If you have time for reading over the Labor Day weekend, the Wall Street Journal picks the five best political novels of all time:
1.The Prime Minister by Anthony Trollope (1876): "The tale of an unscrupulous man's campaign for Parliament and the prime minister's wife who supports him against her husband's wishes."
2.Shelley's Heart by Charles McCarry (1995): "America's best writer of espionage novels produced this gripping tale of political intrigue that is also an audacious romp through contemporary Washington mores. A scene at a Georgetown dinner party attended by a former president, a Supreme Court justice, a speaker of the House, a reporter and a lesbian ranks as one of the funniest scenes in contemporary American fiction."
3.Death of a Red Heroine by Qiu Xiaolong (2000): "Qiu's inspector-poet risks all when his investigation takes him too close to one of China's untouchable princelings, the son of a high-ranking official in Beijing."
4.Darkness at Noon by Arthur Koestler (1941): "Darkness at Noon recounts the fate of Rubashov, an old revolutionary who is charged with treason and thrown in prison, where he is brainwashed and tortured; he ultimately confesses to imaginary crimes against the state."

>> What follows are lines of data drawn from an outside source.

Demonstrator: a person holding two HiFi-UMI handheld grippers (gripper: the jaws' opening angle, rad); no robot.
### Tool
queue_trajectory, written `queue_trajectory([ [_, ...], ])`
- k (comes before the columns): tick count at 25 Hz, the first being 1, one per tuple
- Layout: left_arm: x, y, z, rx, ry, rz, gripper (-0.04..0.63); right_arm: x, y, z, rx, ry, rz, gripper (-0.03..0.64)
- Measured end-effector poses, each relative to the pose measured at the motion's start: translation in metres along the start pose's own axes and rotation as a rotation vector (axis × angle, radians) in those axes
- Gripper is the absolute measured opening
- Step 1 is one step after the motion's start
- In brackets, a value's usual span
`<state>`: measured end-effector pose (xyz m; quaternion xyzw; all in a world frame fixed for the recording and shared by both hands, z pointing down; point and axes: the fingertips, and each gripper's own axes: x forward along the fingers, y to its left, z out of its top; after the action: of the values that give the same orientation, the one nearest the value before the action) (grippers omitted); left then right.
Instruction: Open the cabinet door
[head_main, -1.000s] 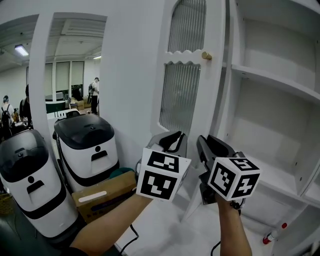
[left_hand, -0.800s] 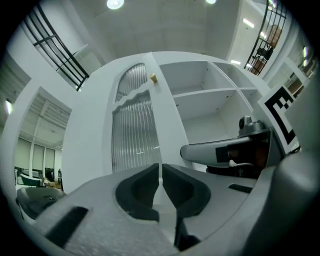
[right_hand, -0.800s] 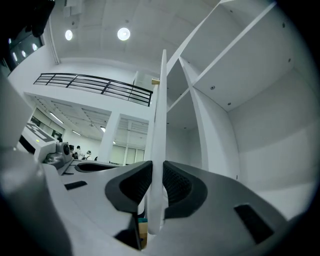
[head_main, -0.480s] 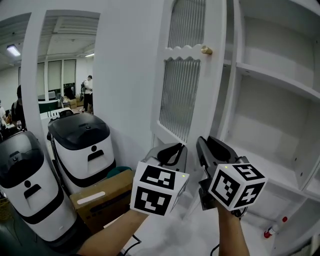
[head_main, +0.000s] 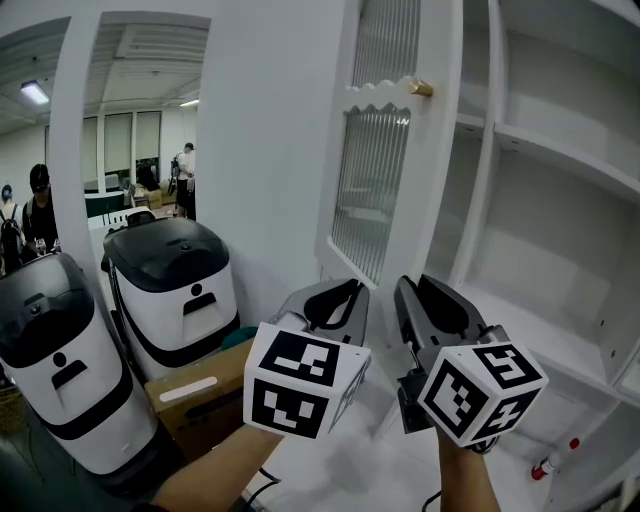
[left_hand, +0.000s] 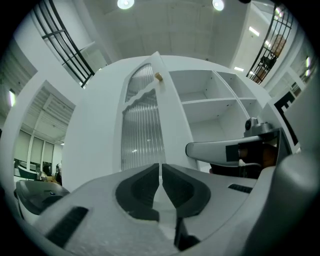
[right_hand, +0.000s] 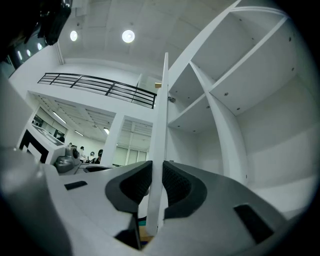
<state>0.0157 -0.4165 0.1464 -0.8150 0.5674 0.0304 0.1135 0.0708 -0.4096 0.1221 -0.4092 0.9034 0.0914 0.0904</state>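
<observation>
- white room, an open-plan office with a few people far off at the left; two black-and-white bins (head_main: 175, 290) and one cardboard box (head_main: 200, 395) are sitting on the floor.
- one cabinet (head_main: 560, 160) is standing at the right, its shelves showing bare.
- its one door (head_main: 385, 190), with ribbed glass, is already standing swung out from the opening; one brass knob (head_main: 420, 88) is sitting high on its free edge.
- two grippers are hanging low in front of it, side by side.
- left gripper (head_main: 340, 292): jaws pressed nearly together, nothing between, just left of the door's edge.
- right gripper (head_main: 420, 285): nearer; jaws seem to be pinching the free edge, which is filling the slot.
- that edge is running upright, rising straight from the right gripper to the knob well above; any further swing is probably going leftward.
</observation>
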Motion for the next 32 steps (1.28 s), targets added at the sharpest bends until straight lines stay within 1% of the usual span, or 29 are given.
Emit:
queue_trajectory([
  [6, -0.003, 0.004, -0.002, 0.01, 0.005, 0.03, 0.029, -0.001, 0.014, 0.002, -0.013, -0.008, 0.044, 0.069],
  [12, -0.016, 0.014, -0.004, -0.004, 0.014, 0.061, 0.029, 0.002, 0.024, 0.003, -0.017, -0.023, 0.049, 0.069],
  [18, -0.027, 0.019, -0.003, 0.003, 0.025, 0.081, 0.029, 0.003, 0.041, 0.004, -0.039, -0.023, 0.055, 0.071],
  [21, -0.034, 0.029, -0.002, -0.015, 0.021, 0.077, 0.029, 0.006, 0.052, 0.004, -0.046, -0.016, 0.05, 0.071],
  [25, -0.046, 0.043, 0.001, -0.018, 0.02, 0.057, 0.028, 0.012, 0.071, 0.007, -0.066, -0.008, 0.024, 0.072],
  [32, -0.064, 0.065, 0.001, -0.024, 0.013, 0.017, 0.029, 0.023, 0.091, 0.005, -0.045, 0.003, -0.032, 0.074],
])
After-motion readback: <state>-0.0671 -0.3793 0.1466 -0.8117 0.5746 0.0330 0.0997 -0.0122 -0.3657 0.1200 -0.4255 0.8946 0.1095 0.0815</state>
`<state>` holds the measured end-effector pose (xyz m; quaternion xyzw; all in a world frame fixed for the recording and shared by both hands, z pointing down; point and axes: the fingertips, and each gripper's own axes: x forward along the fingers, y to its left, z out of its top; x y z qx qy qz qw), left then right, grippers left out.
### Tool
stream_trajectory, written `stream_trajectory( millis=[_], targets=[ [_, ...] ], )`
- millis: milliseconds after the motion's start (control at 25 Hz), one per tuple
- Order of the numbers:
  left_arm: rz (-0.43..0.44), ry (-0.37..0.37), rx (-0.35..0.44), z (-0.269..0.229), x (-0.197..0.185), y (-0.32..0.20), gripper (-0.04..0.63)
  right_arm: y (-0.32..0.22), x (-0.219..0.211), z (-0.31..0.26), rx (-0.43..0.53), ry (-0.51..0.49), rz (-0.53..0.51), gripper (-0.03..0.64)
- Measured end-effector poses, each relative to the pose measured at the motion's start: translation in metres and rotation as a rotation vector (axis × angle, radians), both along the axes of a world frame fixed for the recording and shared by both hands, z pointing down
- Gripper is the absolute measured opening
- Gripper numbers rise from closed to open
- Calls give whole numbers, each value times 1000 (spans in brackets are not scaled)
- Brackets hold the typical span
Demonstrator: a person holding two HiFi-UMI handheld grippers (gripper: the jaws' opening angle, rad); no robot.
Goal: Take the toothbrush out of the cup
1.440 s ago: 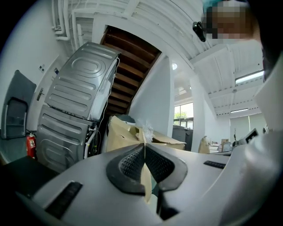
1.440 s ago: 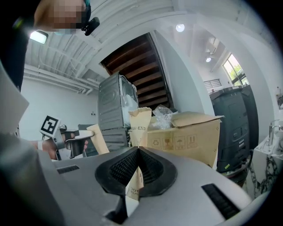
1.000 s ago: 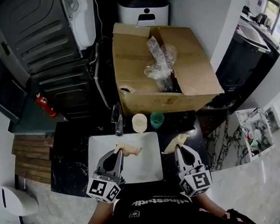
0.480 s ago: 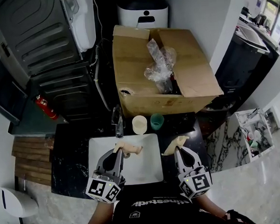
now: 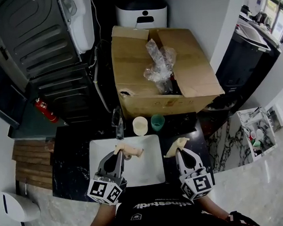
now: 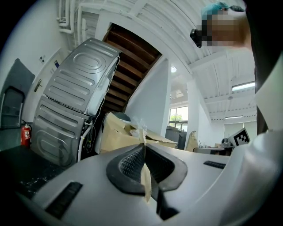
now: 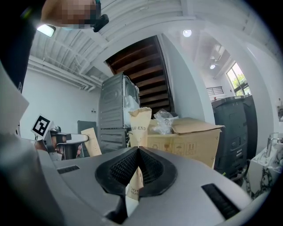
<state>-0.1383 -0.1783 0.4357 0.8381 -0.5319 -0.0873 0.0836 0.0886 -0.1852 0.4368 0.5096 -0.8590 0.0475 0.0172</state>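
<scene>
Both tools clenched. Left gripper [image 5: 119, 154] pinches a tan paper piece [image 5: 131, 150], right gripper [image 5: 179, 151] a tan paper sleeve [image 5: 176, 145], lower centre over the white basin [image 5: 146, 167]. Cream cup [image 5: 140, 126] and teal cup [image 5: 158, 122] sit mid-frame on the black counter [image 5: 71, 154]. Can't make out the toothbrush. Cardboard box [image 5: 144, 85] above.

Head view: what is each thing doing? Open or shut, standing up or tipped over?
Left gripper: shut on the left paper packet.
Right gripper: shut on the right paper packet.
Cardboard box: open, with a plastic bag sticking out.
Cream cup: standing upright.
Green cup: standing upright.
</scene>
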Motion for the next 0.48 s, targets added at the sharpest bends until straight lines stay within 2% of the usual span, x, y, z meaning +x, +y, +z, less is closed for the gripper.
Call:
stream_trajectory(
  millis=[480],
  targets=[
    [2,2,-16,2,4,0,15,2,2,2,-7,4,2,37]
  ],
)
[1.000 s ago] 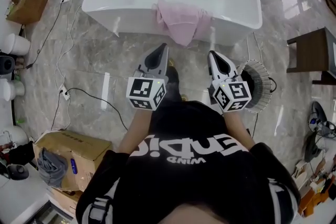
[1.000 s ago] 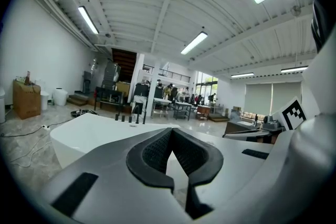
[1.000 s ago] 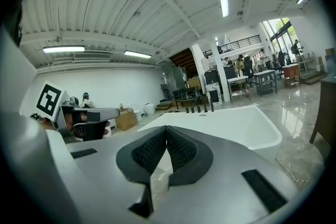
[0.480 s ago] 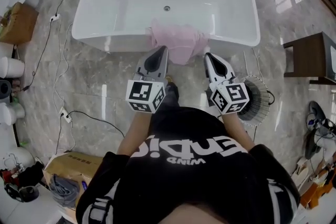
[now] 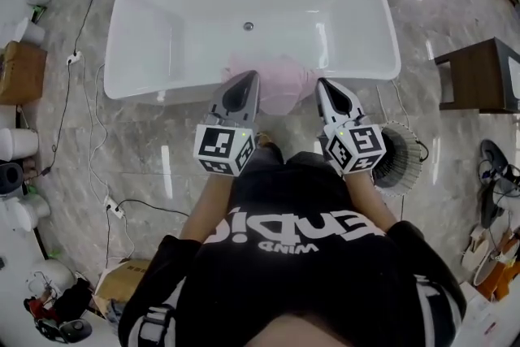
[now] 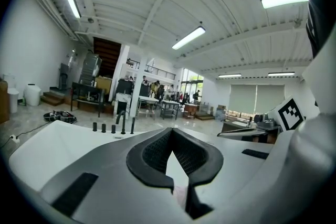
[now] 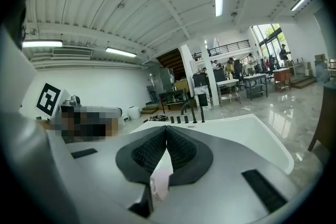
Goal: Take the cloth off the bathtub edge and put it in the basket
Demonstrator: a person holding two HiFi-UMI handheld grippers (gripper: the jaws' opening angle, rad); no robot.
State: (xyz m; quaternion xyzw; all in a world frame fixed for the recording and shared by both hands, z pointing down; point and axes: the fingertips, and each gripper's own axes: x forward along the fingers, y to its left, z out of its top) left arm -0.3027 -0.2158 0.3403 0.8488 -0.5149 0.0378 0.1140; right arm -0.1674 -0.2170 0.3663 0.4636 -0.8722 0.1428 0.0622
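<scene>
Glossy grey marble floor [image 5: 146, 134] surrounds a smooth white rectangular bathtub [image 5: 146, 28]. A soft pink cloth [image 5: 280, 85] drapes over its near rim, just beyond both grippers. The left gripper [image 5: 247, 77] and right gripper [image 5: 322, 84] have their ribbed black jaws pressed together, holding nothing. A round wire basket [image 5: 404, 166] stands on the floor at right.

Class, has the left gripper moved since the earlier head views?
Yes. The left gripper has advanced to the bathtub; its tip now overlaps the cloth.
</scene>
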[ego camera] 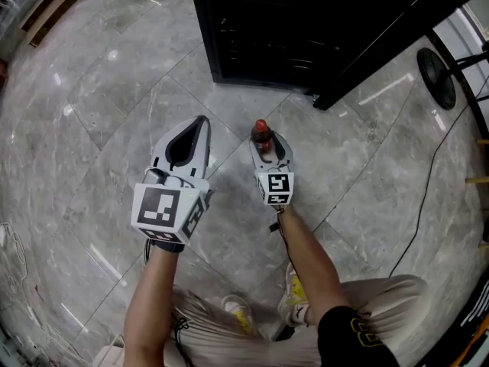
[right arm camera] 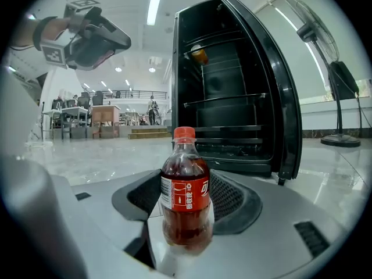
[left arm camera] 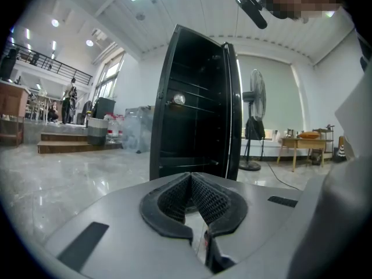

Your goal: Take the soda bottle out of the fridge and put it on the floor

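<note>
The soda bottle (right arm camera: 186, 196) has a red cap, a red label and dark drink inside. It stands upright between the mesh pads (right arm camera: 229, 199) of my right gripper (ego camera: 263, 141), which is shut on its body low over the grey marble floor. Whether its base touches the floor I cannot tell. In the head view the bottle's cap (ego camera: 261, 127) shows at that gripper's tip. My left gripper (ego camera: 200, 122) hangs higher, to the left of the bottle, shut and holding nothing; its pads (left arm camera: 209, 199) meet at the tip. The black fridge (ego camera: 260, 44) stands just ahead.
The fridge door (ego camera: 382, 44) hangs wide open to the right, with dark shelves (right arm camera: 224, 103) showing inside. A standing fan (ego camera: 435, 75) and its black cable (ego camera: 428, 182) are at the right. The person's shoes (ego camera: 294, 297) are close behind the grippers.
</note>
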Tool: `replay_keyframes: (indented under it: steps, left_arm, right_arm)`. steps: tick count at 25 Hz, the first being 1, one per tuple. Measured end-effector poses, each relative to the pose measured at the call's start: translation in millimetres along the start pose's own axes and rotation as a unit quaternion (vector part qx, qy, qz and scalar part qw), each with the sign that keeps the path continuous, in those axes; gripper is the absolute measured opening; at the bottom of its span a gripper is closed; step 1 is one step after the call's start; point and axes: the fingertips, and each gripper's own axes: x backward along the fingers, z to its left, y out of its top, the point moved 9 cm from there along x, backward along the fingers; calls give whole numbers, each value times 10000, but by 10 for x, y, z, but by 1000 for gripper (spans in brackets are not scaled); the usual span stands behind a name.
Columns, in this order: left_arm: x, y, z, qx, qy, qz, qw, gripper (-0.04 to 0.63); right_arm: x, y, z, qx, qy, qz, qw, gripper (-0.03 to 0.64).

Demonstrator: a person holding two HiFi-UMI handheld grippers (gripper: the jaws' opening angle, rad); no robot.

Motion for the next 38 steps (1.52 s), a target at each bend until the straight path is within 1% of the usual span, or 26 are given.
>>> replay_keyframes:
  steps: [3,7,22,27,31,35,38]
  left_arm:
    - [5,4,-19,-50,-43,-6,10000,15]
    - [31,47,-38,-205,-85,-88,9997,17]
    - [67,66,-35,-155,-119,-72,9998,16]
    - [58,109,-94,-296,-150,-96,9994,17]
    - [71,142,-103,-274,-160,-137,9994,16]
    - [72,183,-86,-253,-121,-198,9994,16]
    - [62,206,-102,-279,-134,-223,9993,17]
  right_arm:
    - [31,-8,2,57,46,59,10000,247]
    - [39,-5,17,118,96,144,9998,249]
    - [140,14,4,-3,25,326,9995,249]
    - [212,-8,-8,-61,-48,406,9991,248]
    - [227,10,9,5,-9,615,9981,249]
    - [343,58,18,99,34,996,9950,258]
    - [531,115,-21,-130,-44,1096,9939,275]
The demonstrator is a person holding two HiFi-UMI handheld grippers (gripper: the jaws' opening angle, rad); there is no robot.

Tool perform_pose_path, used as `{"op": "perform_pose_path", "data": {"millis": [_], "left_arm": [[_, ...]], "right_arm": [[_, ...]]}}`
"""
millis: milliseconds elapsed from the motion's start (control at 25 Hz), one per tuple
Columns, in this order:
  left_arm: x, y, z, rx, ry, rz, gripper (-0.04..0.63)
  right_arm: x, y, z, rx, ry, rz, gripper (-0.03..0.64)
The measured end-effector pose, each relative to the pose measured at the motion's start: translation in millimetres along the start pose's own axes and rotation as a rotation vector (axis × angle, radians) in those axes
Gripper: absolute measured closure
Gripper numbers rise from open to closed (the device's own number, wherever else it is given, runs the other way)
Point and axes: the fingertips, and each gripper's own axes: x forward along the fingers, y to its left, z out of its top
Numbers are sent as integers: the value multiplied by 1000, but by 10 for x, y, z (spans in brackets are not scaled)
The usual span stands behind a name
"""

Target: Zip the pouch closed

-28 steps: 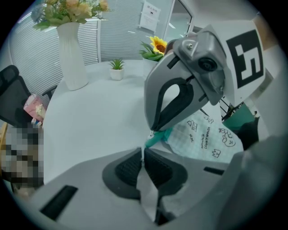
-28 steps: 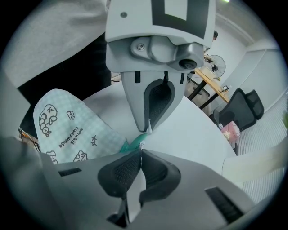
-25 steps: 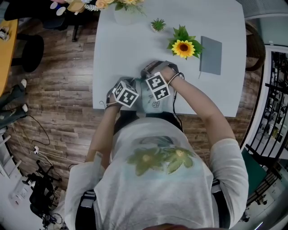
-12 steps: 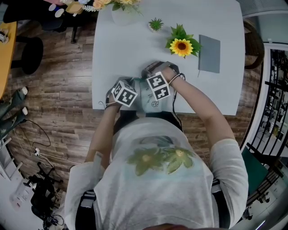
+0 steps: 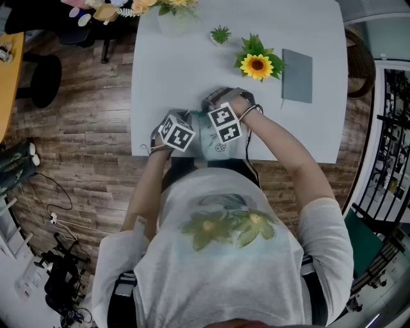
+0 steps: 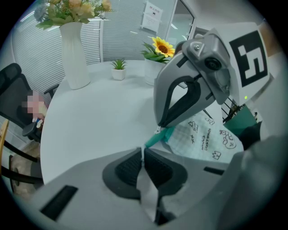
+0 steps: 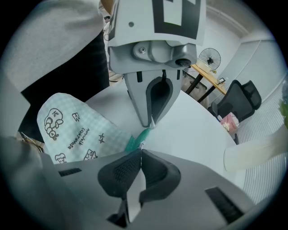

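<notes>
At the left of the table a white vase holds pale flowers; next come a small pot with a green plant and a sunflower in a white pot. The pouch, mint check with black doodles and a line of print (too small for us to read), sits at the near edge. The left claw and the right claw are each pressed shut on its teal zip end.

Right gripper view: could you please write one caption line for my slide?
Right gripper and left gripper, both shut, pinch the teal zipper end of a checked pouch at a white table.
</notes>
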Motion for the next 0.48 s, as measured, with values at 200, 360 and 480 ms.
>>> {"op": "perform_pose_path", "data": {"millis": [200, 360, 480], "left_arm": [[-24, 8, 28, 2, -3, 3, 570], [-9, 9, 9, -3, 0, 2, 570], [-27, 7, 28, 0, 2, 4, 570]], "right_arm": [[-12, 14, -24, 1, 10, 3, 598], [-27, 30, -31, 6, 9, 0, 598], [-32, 35, -36, 7, 11, -2, 598]]}}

5.All the King's Men by Robert Penn Warren (1946): "Robert Penn Warren was the nation's first poet laureate, and it's easy to understand why when lingering over the beautiful language in this lushly written novel. But it's also a rollicking good read. Based on the life of Huey 'Kingfish' Long of Louisiana, All the King's Men is the rags-to-riches story of Willie Stark, a small-town Southern politician who starts out as an idealistic young man of the people and ends up corrupted by the system he had sought to reform."